The video summarizes the predictions from Google’s AI boss, Demis Hassabis, regarding the future of Artificial Intelligence in 2026, highlighting several areas where Google is positioning itself to dominate.
The key developments expected are:
- Full Omni-models and Multimodality: Hassabis predicts a strong convergence of modalities, leading to “full omni-models.” Google’s Gemini foundation model is already built to be multimodal, handling images, video, text, and audio.
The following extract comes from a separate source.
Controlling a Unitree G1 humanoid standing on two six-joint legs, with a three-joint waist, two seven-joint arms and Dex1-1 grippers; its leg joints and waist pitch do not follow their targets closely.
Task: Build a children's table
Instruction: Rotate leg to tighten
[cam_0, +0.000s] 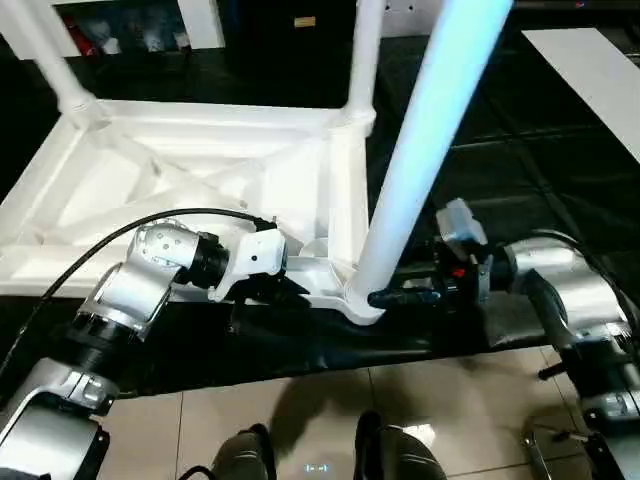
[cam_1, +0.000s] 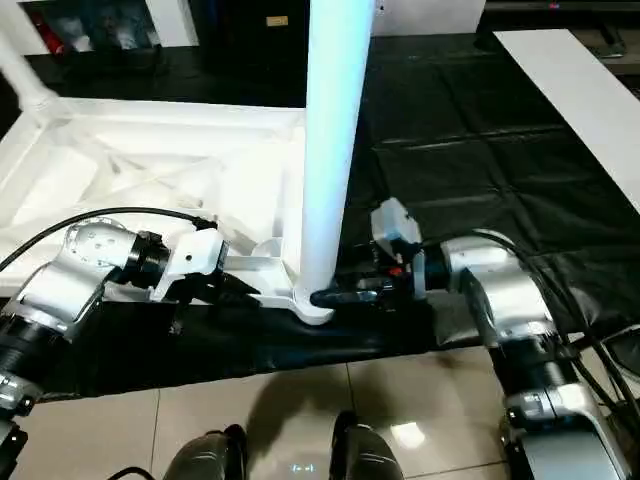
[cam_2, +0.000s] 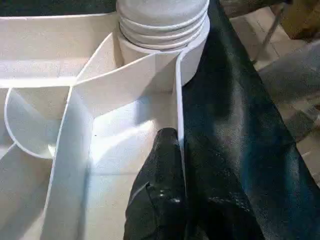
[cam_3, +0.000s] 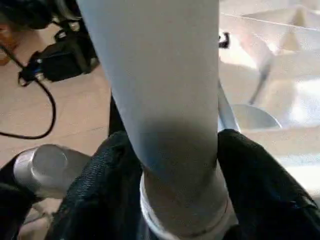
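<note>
A black-covered work table (cam_0: 560, 170) stands over a pale tiled floor (cam_0: 300, 410), with a white panel (cam_1: 580, 80) lying toward its far right corner. The children's table (cam_0: 190, 180) lies upside down on the left half of this surface, its ribbed underside facing up and its near rim running along the work table's front edge. Two legs rise from the far corner sockets, one at the far left (cam_0: 45, 50) and one at the far right (cam_0: 365, 55).

At the near right corner of the upturned top, a third leg (cam_0: 420, 150) stands upright in its round socket (cam_0: 362, 300), leaning slightly toward the far right. The threaded base of this leg sits in the socket, as the left wrist view shows (cam_2: 162, 22).

The left gripper (cam_0: 275, 285) reaches in from the left along the front edge, its black fingers (cam_2: 160, 200) clenched together on the near rim wall of the top, one finger inside the rim and the other outside against the black cover. The right gripper (cam_0: 400, 297) comes in from the right at socket height. Its fingers (cam_3: 260, 185) stand apart on either side of the leg's lower end, just above the socket, grasping the leg between them.

The robot's silver forearms (cam_1: 490, 290) extend out over the front edge of the work table.
</note>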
The image model, Nano Banana Pro, is an example of this, demonstrating sophisticated visual understanding and the ability to create accurate infographics. The ultimate goal is a stack that includes robotics, images, video, audio, 3D, and text.
- Advancements in Robotics: Google’s Gemini Robotics 1.5 is a new family of models designed to power the next generation of physical agents. These agents can solve complex, multi-step tasks (like sorting laundry or fruits) by perceiving the environment and “thinking” step-by-step. A significant feature is that all of Google’s robots can use the same model without specific fine-tuning for different form factors. These agents can also use the internet to answer questions and solve problems, such as looking up local waste guidelines for sorting trash.
- Video Generation and Live Interaction: The video highlights the anticipated progress in video models, with Google’s V3 expected to remain a leader in video generation. A key feature is Gemini Live, which combines multimodality with live speech and on-the-fly reasoning. A viral demonstration showed Gemini Live guiding a user through an entire complex task, such as a car oil change, proving its utility as a real-time, helpful AI guide.
- World Models: Hassabis is personally working on “world models,” which are expected to be a major theme in 2026. Google’s Genie 3 is an interactive video model that generates virtual worlds users can explore like a simulation or game. These worlds react to movement and actions in real-time, maintain “world memory” (where actions persist), and allow for “promptable events” (adding new characters or objects on the fly). These models are anticipated to be crucial for next-generation gaming, embodied research, and simulating complex scenarios.
- Agent-Based Systems: Google is heavily focused on developing sophisticated AI agents. Examples mentioned include:
- Co-scientist: A multi-agent system that acts as a virtual collaborator to propose and refine scientific hypotheses and research plans.
- Code-Men Agent: Developed to detect, debug, and fix security vulnerabilities in open-source codebases.
- Data Science Agent: An assistant that automates end-to-end data science work.
- Alpha Evolve: A coding agent for scientific algorithmic discovery.
The video concludes that the combination of these agents and the exponential progress in cross-modality will lead to surprising and incredible advancements from Google by 2026.